Fazendo quatro repetições por amostra, carregamos 20 amostras por placa. O hidrolisado desta placa será triplicado em placas de PCR, resultando em três placas ópticas. Desta forma, temos três determinações de açúcares redutores por poço de biomassa.

Uma vez formatadas, as placas são seladas com um tapete de silicone para evitar a evaporação. Quando estão prontos, eles são movidos para o robô de manuseio de líquidos. No manuseio de líquidos, o pré-tratamento do robô, a hidrólise enzimática e a determinação dos açúcares liberados são feitos automaticamente.

A mesa de dois metros possui recipientes para os diferentes reagentes necessários, bem como espaço de armazenamento para os plásticos. Existem incubadoras para pré-tratamento e hidrólise, além de termocicladores para a determinação do açúcar. O pré-tratamento é feito na placa de poço profundo.

Adicionando soluções ácidas ou alcalinas diluídas ao pó de biomassa. As placas são transferidas para o bloco de aquecimento e incubadas a 90 graus por 20 minutos. Quando esta incubação é concluída, o pré-tratamento é removido enxaguando cinco vezes com tampão acetato de 500 microlitros.

Uma vez que o pré-tratamento é enxaguado, um coquetel de enzimas é adicionado. É uma mistura padrão. Ele contém celulose, uma novozima 1, 8 8 em uma proporção de quatro para um como uma concentração de sete FPU por poço.

As placas são incubadas por oito horas a 50 graus enquanto agitam. 75 microlitros do hidrolisado resultante são transferidos para uma placa de PCR. Nas colunas 11 e 12 das placas de PCR, os padrões de glicose são adicionados.

Em seguida, 25 microlitros de um molar de hidróxido de sódio são adicionados a todos os poços. Finalmente, 50 microlitros de reagente MBTH são pipetados na placa de PCR. A placa de poço profundo é armazenada após a conclusão da transferência do hidrolisado para a terceira placa de PCR.

Enquanto as placas de PCR são movidas para os termocicladores para incubação a 60 graus por 15 minutos. A etapa final do processo é a transferência da mistura de reação para placas ópticas para o desenvolvimento da cor. Após a incubação, as placas de PCR são removidas do termociclador.

Cem microlitros de reagente oxidante são adicionados à mistura de reação transferida. Para facilitar o desenvolvimento da cor, o processo de manuseio de líquidos é executado quatro vezes em 24 horas, onde o enxágue pré-tratamento, uma adição de enzima leva aproximadamente duas horas. A hidrólise enzimática leva oito horas e a determinação do açúcar leva mais duas horas.
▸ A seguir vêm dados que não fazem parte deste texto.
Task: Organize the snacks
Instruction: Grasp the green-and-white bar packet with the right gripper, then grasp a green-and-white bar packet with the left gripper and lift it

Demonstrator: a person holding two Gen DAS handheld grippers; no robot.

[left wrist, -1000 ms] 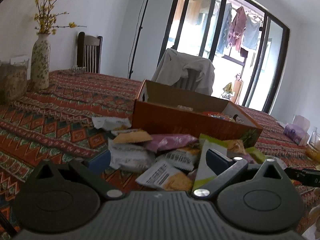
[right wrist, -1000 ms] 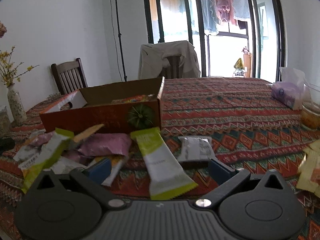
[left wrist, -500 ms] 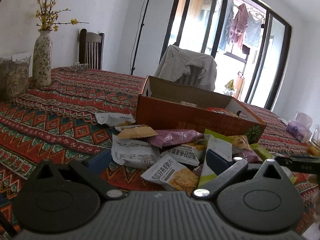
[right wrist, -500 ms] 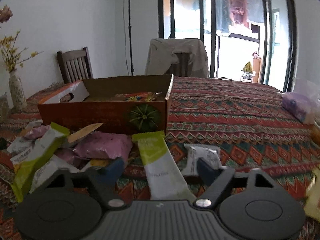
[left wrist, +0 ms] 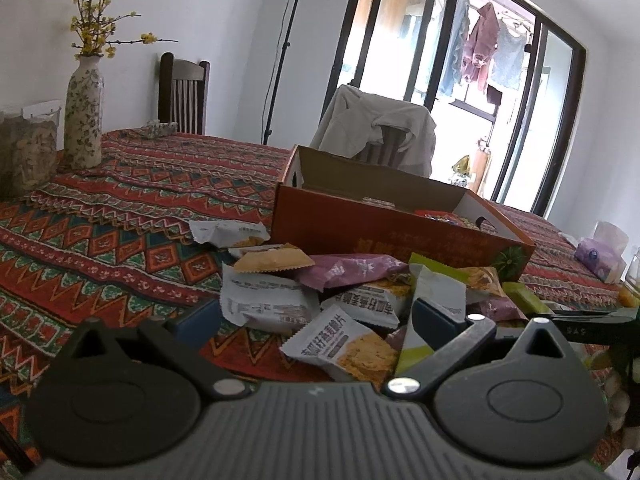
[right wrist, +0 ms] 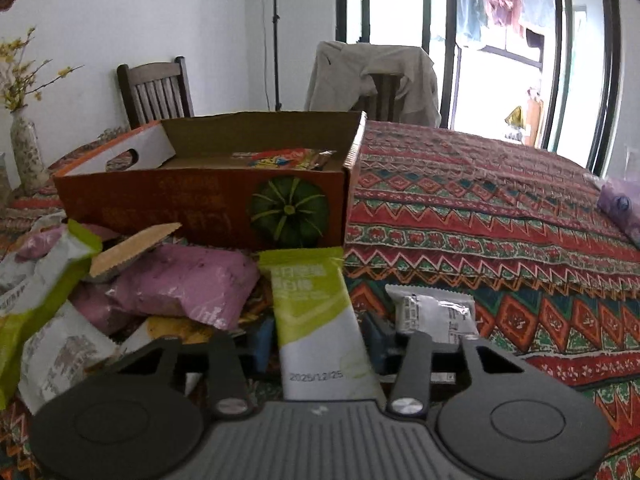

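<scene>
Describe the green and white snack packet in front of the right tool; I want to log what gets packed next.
The green and white packet is a long, flat, glossy sachet, green with pale print at the far end, white with a printed date at the near end. It lies lengthwise on the patterned tablecloth, its far end near the orange box. The right tool is shut on its sides.

White walls (left wrist: 224, 20) close the room. A patterned cloth (right wrist: 500, 208) covers the counter. Beyond it stand a wooden chair (left wrist: 182, 92) and a chair draped with a jacket (right wrist: 372, 76). Daylight pours through dark-framed glass doors (left wrist: 460, 60), laundry (left wrist: 484, 52) hanging outside.
</scene>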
Enquanto a primeira placa fica incubada por oito horas, a próxima placa inicia o processo. Com essa alocação de recursos robóticos, é possível obter três amostras de 80 por dia para determinar a quantidade de açúcares redutores liberados. As placas ópticas são classificadas em 620 nanômetros.

Os resultados obtidos são analisados para quantificar os açúcares liberados como nanomoles por miligrama por hora de reação. Então, obrigado por assistir, e espero que isso inspire sua pesquisa em biocombustíveis.